Een kortstondig streven naar onafhankelijkheid van Ravenna in het midden van de 12e eeuw werd in de 14e en vroege 15e eeuw gevolgd door de heerschappij van de familie da Polenta, een adellijk huis in de regio Romagna. In 1441 kon Venetië directe heerschappij over Ravenna bemachtigen, maar in 1509 werd de stad weer teruggegeven aan de Paus. In 1512, na de Slag bij Ravenna, werd de stad ingenomen door de Fransen, maar werd al snel heroverd. Daarna was het onderworpen aan pauselijke heerschappij met slechts kleine onderbrekingen. In 1859 riep Ravenna zijn vereniging uit met Sardinië.

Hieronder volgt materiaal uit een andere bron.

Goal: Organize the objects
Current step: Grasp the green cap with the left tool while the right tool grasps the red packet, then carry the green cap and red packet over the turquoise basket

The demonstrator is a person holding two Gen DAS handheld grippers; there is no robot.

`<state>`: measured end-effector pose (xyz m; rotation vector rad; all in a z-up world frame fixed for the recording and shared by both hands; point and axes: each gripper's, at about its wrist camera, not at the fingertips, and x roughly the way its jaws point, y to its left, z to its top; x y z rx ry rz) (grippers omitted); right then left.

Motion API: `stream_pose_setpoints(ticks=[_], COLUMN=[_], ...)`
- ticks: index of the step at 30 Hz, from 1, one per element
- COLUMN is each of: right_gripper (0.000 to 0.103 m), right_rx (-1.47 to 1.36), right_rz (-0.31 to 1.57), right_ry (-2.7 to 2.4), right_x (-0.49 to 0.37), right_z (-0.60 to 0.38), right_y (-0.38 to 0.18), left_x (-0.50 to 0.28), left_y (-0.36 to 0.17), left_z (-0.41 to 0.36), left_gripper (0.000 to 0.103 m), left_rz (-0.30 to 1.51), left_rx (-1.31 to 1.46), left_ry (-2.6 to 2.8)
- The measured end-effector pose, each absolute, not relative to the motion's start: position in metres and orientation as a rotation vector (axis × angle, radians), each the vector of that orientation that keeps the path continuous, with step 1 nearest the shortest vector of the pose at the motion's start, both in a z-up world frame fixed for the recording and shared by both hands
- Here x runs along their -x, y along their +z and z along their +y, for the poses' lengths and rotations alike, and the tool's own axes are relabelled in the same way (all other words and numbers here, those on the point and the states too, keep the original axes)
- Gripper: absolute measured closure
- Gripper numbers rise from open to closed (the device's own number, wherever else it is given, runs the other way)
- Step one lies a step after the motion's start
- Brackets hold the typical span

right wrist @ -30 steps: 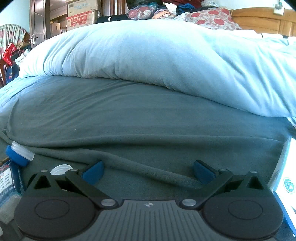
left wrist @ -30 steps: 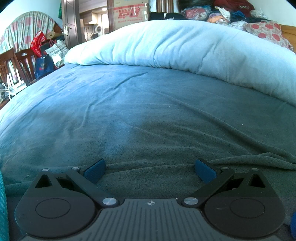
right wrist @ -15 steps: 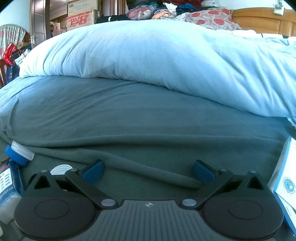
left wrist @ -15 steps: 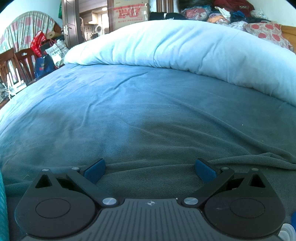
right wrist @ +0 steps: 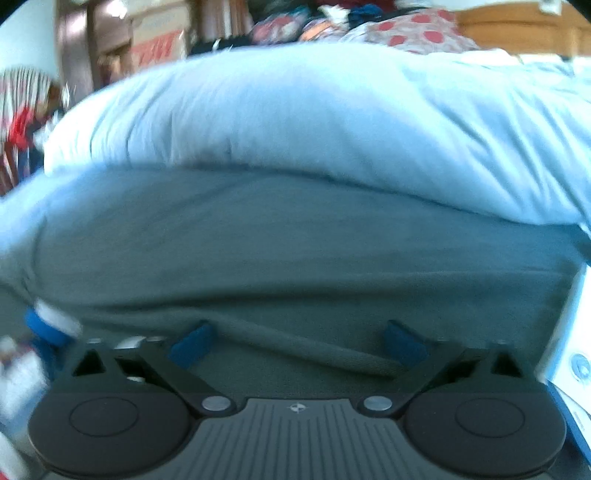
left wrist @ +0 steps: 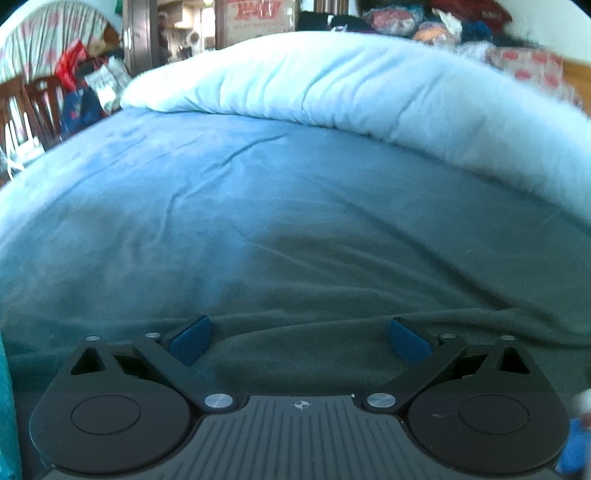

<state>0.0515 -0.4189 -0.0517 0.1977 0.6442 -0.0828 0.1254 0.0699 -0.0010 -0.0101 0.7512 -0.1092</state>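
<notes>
Here both tools sit low at the near edge of the bed, tilted down at the dark blanket [left wrist: 295, 229]. The left gripper [left wrist: 300, 339] has its jaws apart with only cloth between the blue pads [left wrist: 191, 339]; they have just been closing a little, on nothing. The right gripper [right wrist: 295, 343] is the same: released, jaws just drawing in slightly, a raised fold [right wrist: 314, 354] of blanket lying between them but not pinched.

The things to tidy lie at the near edge, off to the sides of the right view: a blue-capped bottle [right wrist: 48, 325] at the left, blurred, and a white-and-blue box [right wrist: 574, 343] at the right, both beside the gripper, neither touched. At the bottom right corner of the left view a small white and blue shape [left wrist: 578, 435] shows, too blurred to name.

Likely the step in hand is choosing a first object. To do it well, I would turn one gripper squarely toward its target, bring the jaws wide again, and come down so the pads straddle the object rather than the blanket, since soft cloth can bunch up between them.

Farther back lies the pale duvet [left wrist: 351, 85], heaped across the bed, with clutter [right wrist: 388, 22] beyond.
</notes>
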Motion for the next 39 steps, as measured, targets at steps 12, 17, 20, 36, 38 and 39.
stream_pose_setpoints(ticks=[12,17,20,36,38,39], right_gripper=[0.026,0.065,0.065,0.086,0.086,0.086], right_rx=[0.341,0.463,0.486,-0.097,-0.147,-0.177], right_rz=[0.659,0.808,0.819,0.726,0.702,0.684], right_ry=[0.662,0.793,0.819,0.610,0.566,0.544], right_x=[0.042,0.018,0.010,0.084,0.082,0.084], right_z=[-0.268,-0.246,-0.240,-0.302,-0.303,-0.306], right_y=[0.017,-0.022,-0.036,0.009,0.008,0.010], left_x=[0.031,0.052,0.058,0.047,0.047,0.048], left_y=[0.083,0.066,0.060,-0.006,-0.007,-0.008], left_z=[0.065,0.073,0.071,0.026,0.022,0.019], left_gripper=[0.004,0.030,0.028,0.048,0.051,0.063], left_rz=[0.594,0.699,0.719,0.734,0.717,0.706], left_rx=[0.076,0.003,0.007,-0.131,-0.147,-0.157], left_ry=[-0.424,-0.499,-0.543,-0.599,-0.595,-0.580])
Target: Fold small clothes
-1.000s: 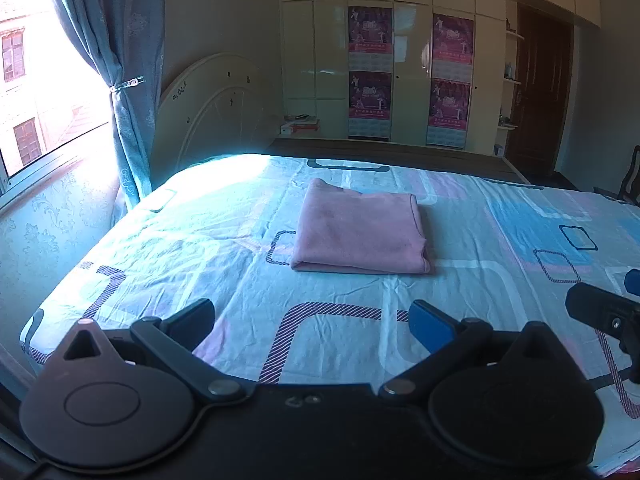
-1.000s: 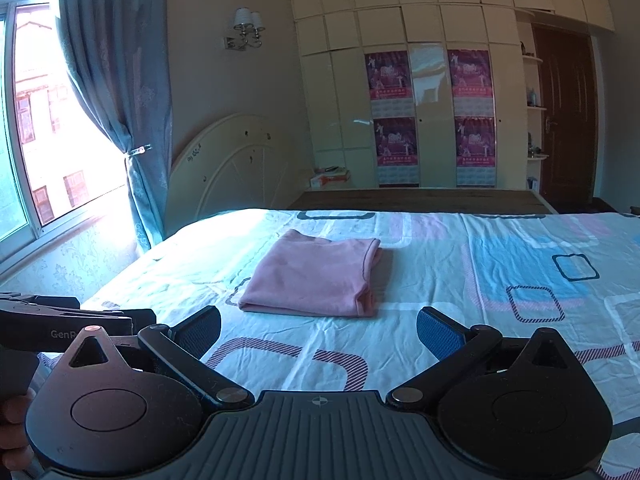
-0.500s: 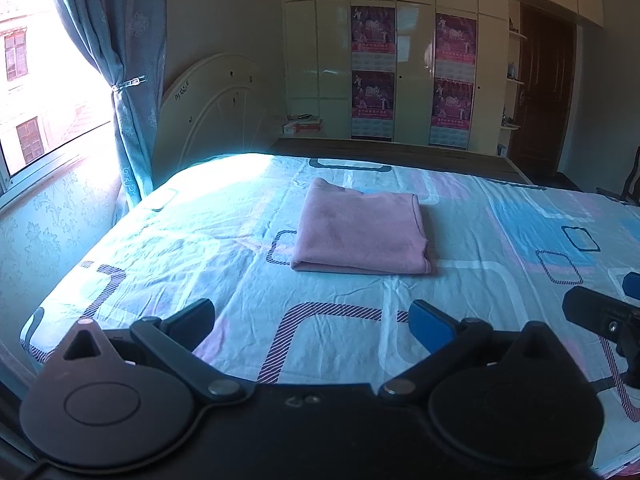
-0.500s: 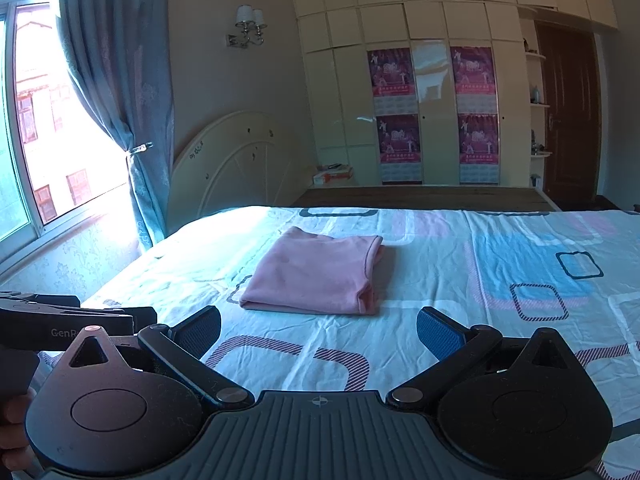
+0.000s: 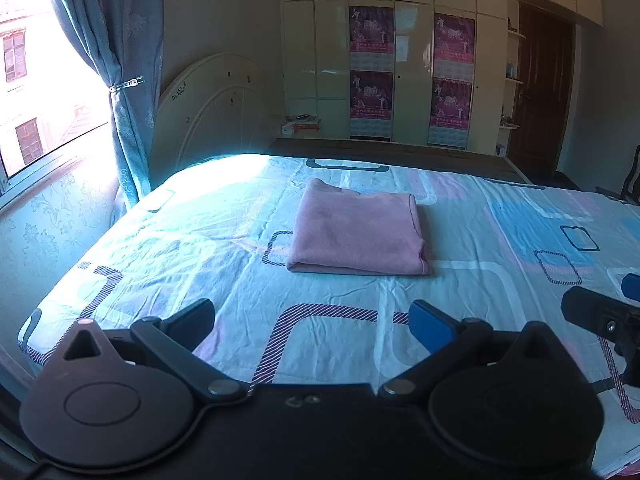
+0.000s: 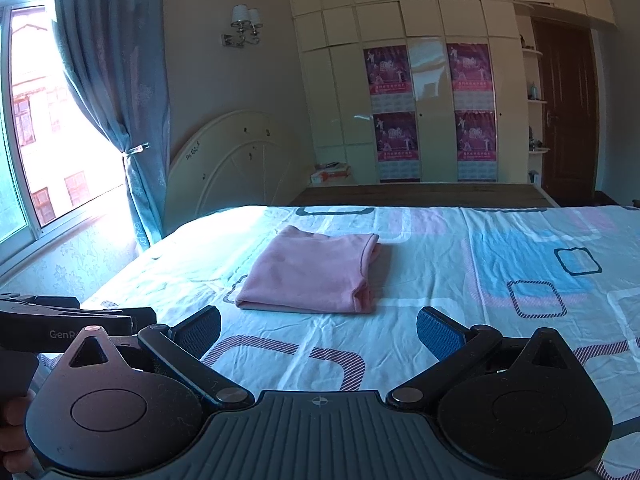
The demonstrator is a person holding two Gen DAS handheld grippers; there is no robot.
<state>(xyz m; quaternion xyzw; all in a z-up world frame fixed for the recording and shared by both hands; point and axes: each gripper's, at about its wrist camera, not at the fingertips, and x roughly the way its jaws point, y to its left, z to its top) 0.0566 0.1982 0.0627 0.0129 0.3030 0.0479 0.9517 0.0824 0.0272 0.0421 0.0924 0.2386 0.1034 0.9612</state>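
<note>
A pink garment [image 5: 358, 232] [image 6: 310, 276] lies folded into a neat rectangle in the middle of the bed, flat on the patterned sheet [image 5: 200, 248]. My left gripper [image 5: 312, 320] hangs open above the near part of the bed, well short of the garment, with nothing between its fingers. My right gripper [image 6: 318, 330] is open too, empty, just short of the garment's near edge. The right gripper's body shows at the right edge of the left wrist view, and the left gripper's body [image 6: 60, 324] at the left edge of the right wrist view.
A cream headboard [image 5: 212, 112] stands at the bed's left end, beside a blue curtain [image 5: 116, 68] and a bright window. Cream wardrobes with pink posters [image 6: 394, 112] line the far wall, and a dark door [image 6: 568, 108] is at the right. A hand [image 6: 12, 432] holds the left gripper.
Both views have shifted very slightly; the garment and both open grippers stay as they were.
</note>
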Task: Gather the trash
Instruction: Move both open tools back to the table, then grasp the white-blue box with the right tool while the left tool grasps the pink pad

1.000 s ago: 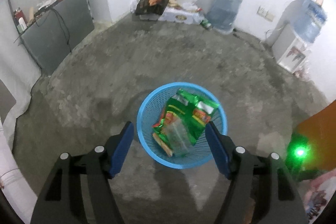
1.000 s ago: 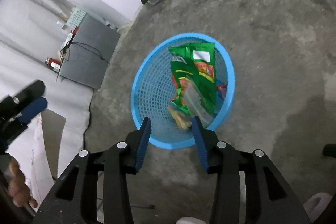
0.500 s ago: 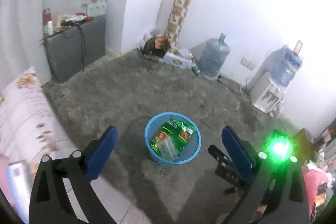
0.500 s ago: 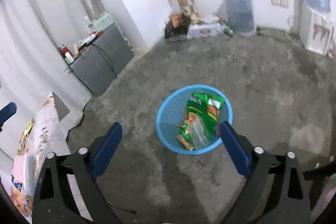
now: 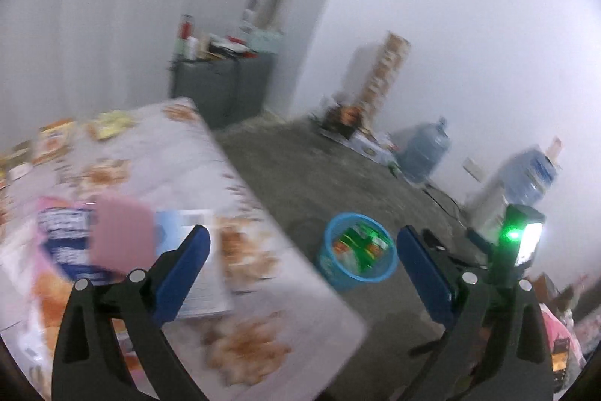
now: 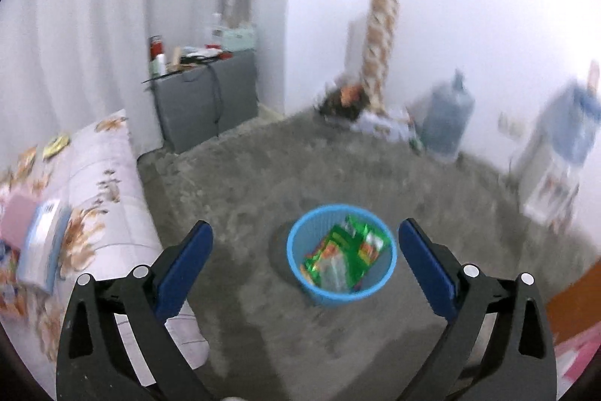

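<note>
Done: green wrappers (image 6: 347,252) lie in the blue basket (image 6: 300,264) on the floor. Left: packets (image 5: 67,239) on the bed (image 5: 263,295). Your left tongs (image 5: 302,269) and right tongs (image 6: 304,267): apart, empty.

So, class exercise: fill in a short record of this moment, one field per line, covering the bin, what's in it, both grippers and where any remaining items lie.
bin: blue mesh basket standing upright on the grey floor
bin contents: green snack wrappers and a clear bag
left gripper: open, nothing between its fingers
right gripper: open, nothing between its fingers
remaining items: pink and blue packets lying on the floral bedcover, too blurred to identify
background: water jug by the white wall
</note>
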A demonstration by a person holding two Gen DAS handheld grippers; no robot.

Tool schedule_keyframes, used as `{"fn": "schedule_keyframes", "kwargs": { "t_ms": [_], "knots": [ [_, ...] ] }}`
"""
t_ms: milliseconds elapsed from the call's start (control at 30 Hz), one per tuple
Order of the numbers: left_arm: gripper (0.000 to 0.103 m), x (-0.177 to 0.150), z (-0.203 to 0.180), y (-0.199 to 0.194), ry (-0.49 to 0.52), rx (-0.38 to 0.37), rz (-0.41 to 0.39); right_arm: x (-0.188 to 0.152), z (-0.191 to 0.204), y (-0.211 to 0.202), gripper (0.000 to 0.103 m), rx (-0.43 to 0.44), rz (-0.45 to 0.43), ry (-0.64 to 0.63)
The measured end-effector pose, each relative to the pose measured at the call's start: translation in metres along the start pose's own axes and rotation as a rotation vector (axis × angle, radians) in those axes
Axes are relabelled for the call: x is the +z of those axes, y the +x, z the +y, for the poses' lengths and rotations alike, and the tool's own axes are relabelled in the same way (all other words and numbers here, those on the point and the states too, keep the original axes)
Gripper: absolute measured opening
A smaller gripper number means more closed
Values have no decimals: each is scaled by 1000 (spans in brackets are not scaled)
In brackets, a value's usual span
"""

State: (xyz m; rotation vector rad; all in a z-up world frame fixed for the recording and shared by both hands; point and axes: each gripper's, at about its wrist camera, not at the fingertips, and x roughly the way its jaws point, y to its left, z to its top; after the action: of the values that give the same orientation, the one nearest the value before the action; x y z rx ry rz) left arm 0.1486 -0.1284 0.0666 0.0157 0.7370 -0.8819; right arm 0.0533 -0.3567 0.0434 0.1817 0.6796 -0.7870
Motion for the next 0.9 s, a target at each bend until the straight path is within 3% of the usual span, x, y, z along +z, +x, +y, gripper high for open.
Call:
{"fn": "schedule_keyframes", "kwargs": {
  "t_ms": [100,267,400,533,667,900],
  "knots": [
    [97,-5,34,-29,-61,55,-64,4,11,-11,95,66,-30,-34],
    [97,-20,88,-81,-159,133,-168,11,16,-27,95,349,-75,40],
    [97,-35,115,-106,-197,165,-219,21,34,-26,95,462,-33,24],
    [97,-50,130,-110,-208,183,-222,25,65,-22,95,563,48,-14],
    [97,-63,139,-105,-217,193,-205,21,99,-13,95,619,131,-33],
    [97,-73,148,-92,-224,180,-171,5,169,-3,95,623,261,-114]
  ]
}}
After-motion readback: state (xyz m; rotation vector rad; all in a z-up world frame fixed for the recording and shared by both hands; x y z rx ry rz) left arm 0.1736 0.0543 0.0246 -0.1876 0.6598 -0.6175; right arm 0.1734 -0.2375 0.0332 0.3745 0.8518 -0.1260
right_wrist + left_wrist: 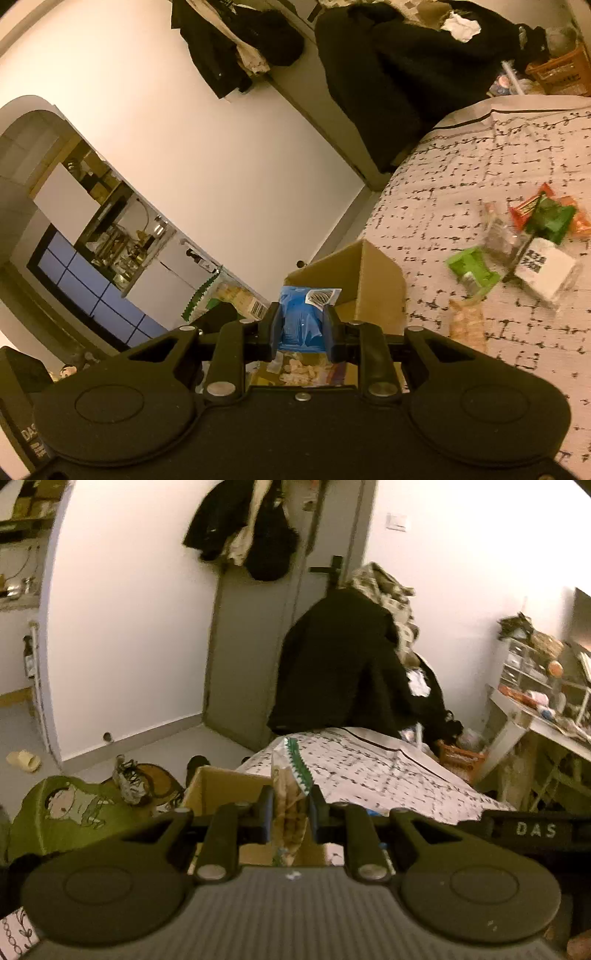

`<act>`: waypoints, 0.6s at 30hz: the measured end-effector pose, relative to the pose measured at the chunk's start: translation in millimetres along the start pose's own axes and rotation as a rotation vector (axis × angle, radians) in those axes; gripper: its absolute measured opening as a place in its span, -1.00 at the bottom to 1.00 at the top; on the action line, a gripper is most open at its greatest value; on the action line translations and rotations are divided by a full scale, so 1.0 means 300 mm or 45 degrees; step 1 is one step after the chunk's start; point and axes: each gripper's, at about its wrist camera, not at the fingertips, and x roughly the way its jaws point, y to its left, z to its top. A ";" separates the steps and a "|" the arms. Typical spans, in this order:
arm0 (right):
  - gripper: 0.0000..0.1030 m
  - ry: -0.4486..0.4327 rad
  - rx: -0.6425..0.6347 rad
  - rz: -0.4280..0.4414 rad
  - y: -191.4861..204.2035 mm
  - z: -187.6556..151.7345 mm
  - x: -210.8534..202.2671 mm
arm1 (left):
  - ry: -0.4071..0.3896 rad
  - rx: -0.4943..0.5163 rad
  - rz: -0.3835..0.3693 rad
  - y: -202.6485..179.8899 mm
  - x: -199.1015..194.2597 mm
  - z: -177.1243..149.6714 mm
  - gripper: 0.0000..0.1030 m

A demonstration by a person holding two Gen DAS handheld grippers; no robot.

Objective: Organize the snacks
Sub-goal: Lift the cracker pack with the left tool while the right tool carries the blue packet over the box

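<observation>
Left wrist view: the left gripper (290, 814) is clamped on a crinkly clear cookie packet (290, 794) with a green zigzag-edged seal. The packet stands upright between the black fingers (266, 814), its long axis vertical and its sealed end up, above an open cardboard box (221, 788). Its lower end is cut off behind the ribbed gripper body.

Right wrist view: the right gripper (302, 330) grips a glossy blue packet (301, 317), also upright, with its printed top corner leaning toward the box's brown back wall. Pale snack pieces lie inside the box beneath it, partly hidden by the gripper. The box sits at the edge of a bed (480, 155) covered in a pale cloth with a black dashed grid. On that cloth, to the right, lie a green wrapper (471, 266), a white packet (546, 267) with a black code, a red and orange pack (532, 210) and a tan snack bag (467, 325), all motion-blurred so that their labels cannot be read.
</observation>
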 end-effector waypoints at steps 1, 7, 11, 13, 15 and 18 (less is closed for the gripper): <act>-0.55 0.003 -0.003 0.002 0.006 -0.001 0.009 | 0.035 -0.047 -0.018 0.021 0.012 0.007 -0.66; -0.55 0.035 -0.012 0.016 0.042 0.001 0.073 | 0.080 -0.159 -0.027 0.095 0.044 0.023 -0.66; -0.55 0.044 -0.022 0.010 0.055 0.002 0.106 | 0.125 -0.169 -0.024 0.112 0.075 0.007 -0.66; -0.55 0.046 -0.024 -0.004 0.058 0.002 0.123 | 0.132 -0.178 -0.002 0.124 0.084 -0.002 -0.66; -0.54 0.059 -0.013 -0.013 0.055 -0.001 0.142 | 0.148 -0.216 0.000 0.145 0.099 -0.007 -0.66; -0.37 0.107 -0.022 -0.041 0.056 -0.008 0.175 | 0.181 -0.270 0.007 0.171 0.125 -0.019 -0.59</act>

Als de hoofdstad van het West-Romeinse rijk gedurende 250 jaar en een belangrijke toegangspoort voor het oostelijke (Byzantijnse) rijk, weerspiegelt Ravenna in zijn kunst en architectuur een samensmelting van Romeinse architecturale vormen met Byzantijnse mozaïeken en andere decoratie. De stad bezit vele monumenten uit diverse culuren. Ravenna's Nationaal Museum van Oudheden, gehuisvest in de kloostergangen van de kerk van San Vitale, heeft een belangrijke collectie klassieke en vroegchristelijke artefacten, waaronder inscripties, ikonen, keramiek, ivoor, sculpturen en sarcofagen. De kerk van Santa Maria in Porto Fuori, gebouwd na 1069, was, tot de verwoesting in de Tweede Wereldoorlog, het enige belangrijke overgebleven gebouw uit de latere Europese middeleeuwen. Uit het tijdperk van de Venetiaanse heerschappij zijn er nog verschillende paleizen en een fort: de Rocca Brancaleona.